When the buck got to 40 yards he raised his crossbow through the now-open window and squeezed the trigger.

His arrow struck just behind the buck’s shoulder, and broke the opposite shoulder blade. The deer dropped, then made his way to the timber. Meyers heard thrashing in thick brush as he climbed down.

“I knew he was done, and the blood trail was incredible,” Meyers says. “He didn’t go 80 yards from where I shot him to where he fell.”

Meyers phoned friends and family with the good news. Then with help from the landowner, Meyers loaded the field dressed deer into a farm truck and packed it in ice under heavy tarps.

The next morning, the nontypical was green-scored by Mike Rex, president of the Buckeye Buck Club, which uses the standard Boone and Crockett Club scoring system. The buck’s gross score is 225 1/8 inches, with a net score of 217 4/8 inches. Meyers says the deer may be a county record. No hunter-killed nontypical in Perry County has surpassed the 200-inch mark, according to the B&C records. Meyers’ buck could easily outstrip the current county record, a picked-up skull from 2017 that measured 203 6/8 inches.
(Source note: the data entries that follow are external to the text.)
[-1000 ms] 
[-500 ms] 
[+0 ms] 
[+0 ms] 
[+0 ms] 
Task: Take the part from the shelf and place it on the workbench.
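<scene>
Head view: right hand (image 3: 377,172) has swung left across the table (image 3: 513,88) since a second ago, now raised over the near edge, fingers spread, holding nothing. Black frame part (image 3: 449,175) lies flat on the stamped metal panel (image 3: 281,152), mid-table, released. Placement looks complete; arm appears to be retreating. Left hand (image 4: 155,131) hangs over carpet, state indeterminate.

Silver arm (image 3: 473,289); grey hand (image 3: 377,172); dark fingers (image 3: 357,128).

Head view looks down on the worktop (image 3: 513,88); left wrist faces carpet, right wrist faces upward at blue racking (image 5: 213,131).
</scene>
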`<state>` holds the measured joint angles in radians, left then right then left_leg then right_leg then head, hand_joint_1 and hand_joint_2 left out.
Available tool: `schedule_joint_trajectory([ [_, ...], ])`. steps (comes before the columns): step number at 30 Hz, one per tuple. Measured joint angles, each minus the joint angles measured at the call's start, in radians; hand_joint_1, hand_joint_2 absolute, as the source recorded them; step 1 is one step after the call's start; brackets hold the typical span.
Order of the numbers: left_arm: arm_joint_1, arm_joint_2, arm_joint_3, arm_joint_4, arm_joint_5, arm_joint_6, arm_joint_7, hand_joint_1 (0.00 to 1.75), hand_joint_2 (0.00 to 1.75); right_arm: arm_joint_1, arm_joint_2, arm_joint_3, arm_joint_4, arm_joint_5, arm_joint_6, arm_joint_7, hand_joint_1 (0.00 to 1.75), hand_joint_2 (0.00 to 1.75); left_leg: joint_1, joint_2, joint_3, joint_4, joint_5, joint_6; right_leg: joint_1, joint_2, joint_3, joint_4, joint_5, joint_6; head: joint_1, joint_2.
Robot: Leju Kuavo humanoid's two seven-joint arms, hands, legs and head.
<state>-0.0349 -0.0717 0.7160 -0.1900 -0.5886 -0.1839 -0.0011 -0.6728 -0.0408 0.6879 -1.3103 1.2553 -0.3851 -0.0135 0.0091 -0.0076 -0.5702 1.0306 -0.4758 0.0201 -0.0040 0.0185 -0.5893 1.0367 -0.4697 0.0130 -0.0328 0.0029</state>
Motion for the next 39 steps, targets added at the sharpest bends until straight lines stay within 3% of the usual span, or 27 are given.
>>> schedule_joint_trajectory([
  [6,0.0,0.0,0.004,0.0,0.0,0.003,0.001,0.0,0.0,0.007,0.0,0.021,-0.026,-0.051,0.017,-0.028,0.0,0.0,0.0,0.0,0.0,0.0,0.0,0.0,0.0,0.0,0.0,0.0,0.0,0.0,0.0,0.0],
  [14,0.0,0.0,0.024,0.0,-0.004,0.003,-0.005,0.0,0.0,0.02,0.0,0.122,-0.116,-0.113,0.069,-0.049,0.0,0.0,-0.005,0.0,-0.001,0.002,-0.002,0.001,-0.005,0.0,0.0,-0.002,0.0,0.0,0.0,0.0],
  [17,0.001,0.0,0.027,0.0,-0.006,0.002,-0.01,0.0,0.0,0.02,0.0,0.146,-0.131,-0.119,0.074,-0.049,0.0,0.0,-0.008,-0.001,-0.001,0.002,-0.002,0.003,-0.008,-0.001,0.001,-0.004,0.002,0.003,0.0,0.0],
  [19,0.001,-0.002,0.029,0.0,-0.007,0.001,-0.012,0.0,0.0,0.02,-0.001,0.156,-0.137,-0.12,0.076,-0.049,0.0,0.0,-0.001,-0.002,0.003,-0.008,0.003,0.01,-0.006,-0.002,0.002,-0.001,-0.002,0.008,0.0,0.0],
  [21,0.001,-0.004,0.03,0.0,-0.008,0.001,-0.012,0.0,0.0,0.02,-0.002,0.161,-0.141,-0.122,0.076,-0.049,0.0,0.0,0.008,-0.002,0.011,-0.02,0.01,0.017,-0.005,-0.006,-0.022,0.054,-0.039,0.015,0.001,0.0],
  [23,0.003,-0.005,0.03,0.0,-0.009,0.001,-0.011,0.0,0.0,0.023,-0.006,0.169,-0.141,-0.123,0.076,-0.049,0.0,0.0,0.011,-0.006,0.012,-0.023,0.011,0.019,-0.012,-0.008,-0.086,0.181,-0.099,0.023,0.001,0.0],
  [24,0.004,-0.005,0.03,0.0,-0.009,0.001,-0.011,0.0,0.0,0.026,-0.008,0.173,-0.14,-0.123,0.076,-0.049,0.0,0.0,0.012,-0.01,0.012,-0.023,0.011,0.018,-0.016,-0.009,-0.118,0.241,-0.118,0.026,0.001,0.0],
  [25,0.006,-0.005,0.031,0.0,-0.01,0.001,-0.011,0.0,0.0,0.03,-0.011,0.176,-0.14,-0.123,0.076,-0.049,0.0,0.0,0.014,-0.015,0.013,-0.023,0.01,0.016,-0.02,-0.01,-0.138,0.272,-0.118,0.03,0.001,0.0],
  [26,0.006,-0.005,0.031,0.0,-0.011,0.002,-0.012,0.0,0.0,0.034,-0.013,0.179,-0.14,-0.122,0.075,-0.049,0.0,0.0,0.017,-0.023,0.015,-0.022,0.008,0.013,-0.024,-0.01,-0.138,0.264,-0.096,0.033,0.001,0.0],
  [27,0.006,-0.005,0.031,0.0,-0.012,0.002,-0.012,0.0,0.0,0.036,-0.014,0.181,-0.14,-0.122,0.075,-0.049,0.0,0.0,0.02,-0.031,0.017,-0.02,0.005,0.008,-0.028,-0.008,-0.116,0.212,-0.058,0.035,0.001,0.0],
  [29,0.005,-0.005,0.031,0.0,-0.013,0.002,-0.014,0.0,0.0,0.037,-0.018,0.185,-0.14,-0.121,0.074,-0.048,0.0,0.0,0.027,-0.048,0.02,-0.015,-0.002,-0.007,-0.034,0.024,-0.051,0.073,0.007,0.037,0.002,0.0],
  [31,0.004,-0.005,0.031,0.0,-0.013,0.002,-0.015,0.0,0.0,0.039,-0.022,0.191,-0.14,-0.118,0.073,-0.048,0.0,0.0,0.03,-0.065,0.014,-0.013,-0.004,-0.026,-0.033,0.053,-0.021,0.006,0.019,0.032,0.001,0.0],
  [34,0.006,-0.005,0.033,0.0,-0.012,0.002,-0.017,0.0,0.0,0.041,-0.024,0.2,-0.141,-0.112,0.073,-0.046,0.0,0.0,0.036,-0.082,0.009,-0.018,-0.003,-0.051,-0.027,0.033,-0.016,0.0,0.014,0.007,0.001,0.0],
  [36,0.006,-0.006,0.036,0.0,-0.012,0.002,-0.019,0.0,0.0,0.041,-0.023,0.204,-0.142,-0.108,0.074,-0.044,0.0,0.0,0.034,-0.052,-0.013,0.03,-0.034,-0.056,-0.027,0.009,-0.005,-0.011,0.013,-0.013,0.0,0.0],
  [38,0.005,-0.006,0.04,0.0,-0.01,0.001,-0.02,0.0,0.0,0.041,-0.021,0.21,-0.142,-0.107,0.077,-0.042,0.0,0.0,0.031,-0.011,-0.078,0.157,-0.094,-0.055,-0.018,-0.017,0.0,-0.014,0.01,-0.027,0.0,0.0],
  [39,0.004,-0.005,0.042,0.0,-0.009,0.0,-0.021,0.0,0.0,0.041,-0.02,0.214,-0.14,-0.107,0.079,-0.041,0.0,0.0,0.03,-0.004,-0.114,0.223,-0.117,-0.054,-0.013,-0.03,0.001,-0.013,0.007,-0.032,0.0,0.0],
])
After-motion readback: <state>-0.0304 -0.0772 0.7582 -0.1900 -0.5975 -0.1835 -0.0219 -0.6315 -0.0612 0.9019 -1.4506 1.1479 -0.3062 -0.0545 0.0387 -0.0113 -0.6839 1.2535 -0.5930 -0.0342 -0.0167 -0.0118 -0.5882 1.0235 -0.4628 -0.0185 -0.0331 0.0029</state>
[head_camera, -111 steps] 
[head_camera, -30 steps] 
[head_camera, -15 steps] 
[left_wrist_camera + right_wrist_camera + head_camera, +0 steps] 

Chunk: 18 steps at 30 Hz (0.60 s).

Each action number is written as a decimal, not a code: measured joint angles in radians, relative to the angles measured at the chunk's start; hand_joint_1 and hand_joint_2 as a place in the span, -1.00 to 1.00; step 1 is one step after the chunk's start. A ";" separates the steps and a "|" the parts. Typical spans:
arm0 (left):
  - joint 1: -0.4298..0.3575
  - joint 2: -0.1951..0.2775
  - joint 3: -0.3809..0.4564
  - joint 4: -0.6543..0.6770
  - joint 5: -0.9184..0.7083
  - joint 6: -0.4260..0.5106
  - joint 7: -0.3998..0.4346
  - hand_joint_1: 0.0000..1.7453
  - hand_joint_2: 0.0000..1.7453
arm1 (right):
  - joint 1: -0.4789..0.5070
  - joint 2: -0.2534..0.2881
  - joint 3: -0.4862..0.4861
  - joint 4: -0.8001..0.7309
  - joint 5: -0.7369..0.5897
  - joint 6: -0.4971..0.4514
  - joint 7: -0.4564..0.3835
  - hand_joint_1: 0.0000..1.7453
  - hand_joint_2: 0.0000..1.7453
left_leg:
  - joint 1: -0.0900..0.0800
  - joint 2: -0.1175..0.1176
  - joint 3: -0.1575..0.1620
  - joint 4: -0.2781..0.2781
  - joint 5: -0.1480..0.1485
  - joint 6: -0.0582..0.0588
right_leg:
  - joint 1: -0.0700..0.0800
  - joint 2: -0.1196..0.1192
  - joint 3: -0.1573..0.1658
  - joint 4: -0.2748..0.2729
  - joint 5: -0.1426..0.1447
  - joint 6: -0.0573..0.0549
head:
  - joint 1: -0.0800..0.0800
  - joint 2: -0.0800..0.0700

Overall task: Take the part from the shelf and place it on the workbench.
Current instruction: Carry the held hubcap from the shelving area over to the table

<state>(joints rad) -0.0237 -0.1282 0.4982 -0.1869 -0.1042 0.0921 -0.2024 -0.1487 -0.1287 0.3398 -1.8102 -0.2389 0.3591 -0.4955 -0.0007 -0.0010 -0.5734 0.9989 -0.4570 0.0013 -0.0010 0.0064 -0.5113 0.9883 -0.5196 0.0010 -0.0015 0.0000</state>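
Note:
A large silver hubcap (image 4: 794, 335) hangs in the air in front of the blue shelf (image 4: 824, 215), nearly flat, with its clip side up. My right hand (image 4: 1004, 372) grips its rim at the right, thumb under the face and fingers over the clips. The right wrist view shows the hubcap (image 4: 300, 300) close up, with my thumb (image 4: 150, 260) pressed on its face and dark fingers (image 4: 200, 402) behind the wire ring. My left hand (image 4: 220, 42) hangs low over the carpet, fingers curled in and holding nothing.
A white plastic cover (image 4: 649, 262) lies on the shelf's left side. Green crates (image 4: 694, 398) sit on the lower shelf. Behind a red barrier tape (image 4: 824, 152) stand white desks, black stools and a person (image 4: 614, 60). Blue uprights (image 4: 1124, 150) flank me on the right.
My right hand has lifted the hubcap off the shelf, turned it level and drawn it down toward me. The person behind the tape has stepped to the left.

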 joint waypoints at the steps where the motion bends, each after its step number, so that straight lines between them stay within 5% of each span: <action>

Meyers estimates the buck was 6.5 years old; the butcher who processed it told him the dressed buck weighed 225 pounds.

“We canned the meat from Krabs, because my wife, Kearstyn, loves venison like that,” Meyers said. “We got 26 quarts of canned venison – done just the way my parents make, which is delicious.”

Despite his hard work patterning the buck and making the shot count, Meyers says his dad, Don, should get the recognition.

Read Next: The Hunt for the Jameson Buck, a 250-Inch Legend That Lived in an Old Strip Mine

“My dad got me into bowhunting, and because of him I was able to get my buck. My truck needed some work done on it to drive to my hunting spot. Dad fixed it so I could get to my blind. All credit for taking Krabs goes to him.”